Olmesartan Delays Onset of Microalbuminuria
In a recent randomized, doubleblind, multicenter, controlled trial, the efficacy of olmesartan in delaying or preventing the occurrence of microalbuminuria in patients with type 2 diabetes and normoalbuminuria was evaluated.1 The trial randomized patients (n = 4447) with type 2 diabetes to receive either olmesartan 40 mg once daily or placebo for a median of 3.2 years. The primary end point of the study was the time to the first onset of microalbuminuria.
Results showed that microalbuminuria developed in 8.2% of the patients in the olmesartan group and 9.8% in the placebo group. The primary end point, time to the onset of microalbuminuria, was increased by 23% with olmesartan (hazard ratio for onset of microalbuminuria, 0.77; 95% confidence interval [CI], 0.63 to 0.94; P = .01).
Fidaxomicin For Clostridium Difficile Infection
A recent study of 629 patients evaluated the safety and efficacy of fidaxomicin in the treatment of Clostridium difficile (C difficile) infection.2 Patients received either fidaxomicin 200 mg twice daily or vancomycin 125 mg 4 times daily orally for 10 days. The primary end point of the study was clinical cure, defined as resolution of symptoms and no need for further therapy for C difficile infection as of the second day after the end of the course of therapy. The secondary end points were recurrence of C difficile infection, defined as diarrhea and a positive result on a stool toxin test within 4 weeks after treatment, and global cure, defined as cure with no recurrence.

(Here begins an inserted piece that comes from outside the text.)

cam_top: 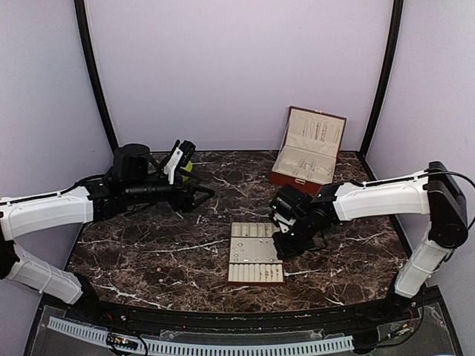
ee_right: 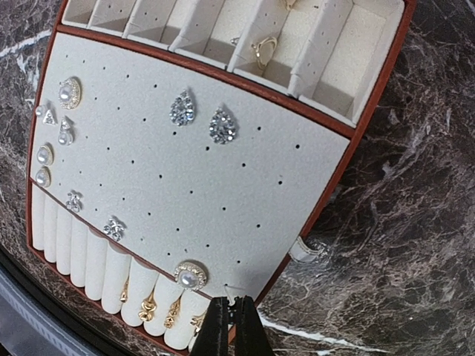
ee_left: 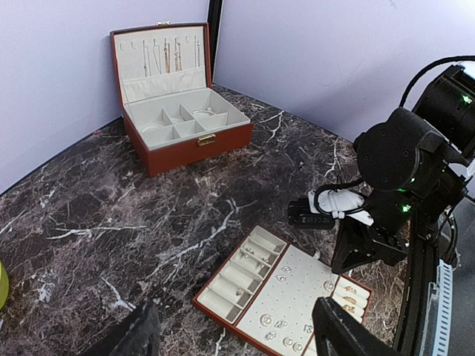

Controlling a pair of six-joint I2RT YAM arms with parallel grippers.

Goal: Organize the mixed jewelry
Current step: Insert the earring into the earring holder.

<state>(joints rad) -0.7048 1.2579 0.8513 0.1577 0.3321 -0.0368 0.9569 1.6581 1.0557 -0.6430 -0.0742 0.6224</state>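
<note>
The mixed jewelry lies on a beige tray [cam_top: 256, 252] with a brown edge. On its pad [ee_right: 223, 178] are two sparkly teardrop studs [ee_right: 182, 107], pearl studs [ee_right: 190, 276] and small silvery pieces [ee_right: 113, 228]. Gold rings [ee_right: 148, 304] sit in the roll slots, and another ring [ee_right: 263, 50] lies in a compartment. My right gripper [ee_right: 231, 322] hangs over the tray's near corner, shut on a thin wire hook [ee_right: 227, 290] that rises from the pad. My left gripper [ee_left: 241, 341] is open and holds nothing, well left of the tray [ee_left: 282, 297], above the marble.
An open red-brown jewelry box [cam_top: 308, 152] stands at the back right, with chains hanging in its lid [ee_left: 167, 55]. A lime-green bowl [ee_left: 2, 285] shows at the left edge. A small white tab [ee_right: 308, 248] sticks out from the tray's side. Purple walls enclose the marble table [cam_top: 148, 245].
</note>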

Results demonstrated noninferiority between treatments with regard to clinical cure (88.2% with fidaxomicin vs 85.8% with vancomycin). Significantly fewer patients experienced infection recurrence in the fidaxomicin group compared with the vancomycin group (15.4% vs 25.3%, P = .005).
Effects of Glucose Lowering on Cardiovascular Outcomes
A recently published study describes the 5-year outcomes of intensive glucose lowering on mortality and key cardiovascular events.3 Investigators randomly assigned subjects to receive either intensive therapy (glycated hemoglobin <6.0%) or standard therapy (glycated hemoglobin 7%-7.9%). After intensive therapy, all subjects had a glycated hemoglobin target of 7% to 7.9%. The primary outcome of the study was a composite of nonfatal myocardial infarction (MI), nonfatal stroke, or death from cardiovascular causes.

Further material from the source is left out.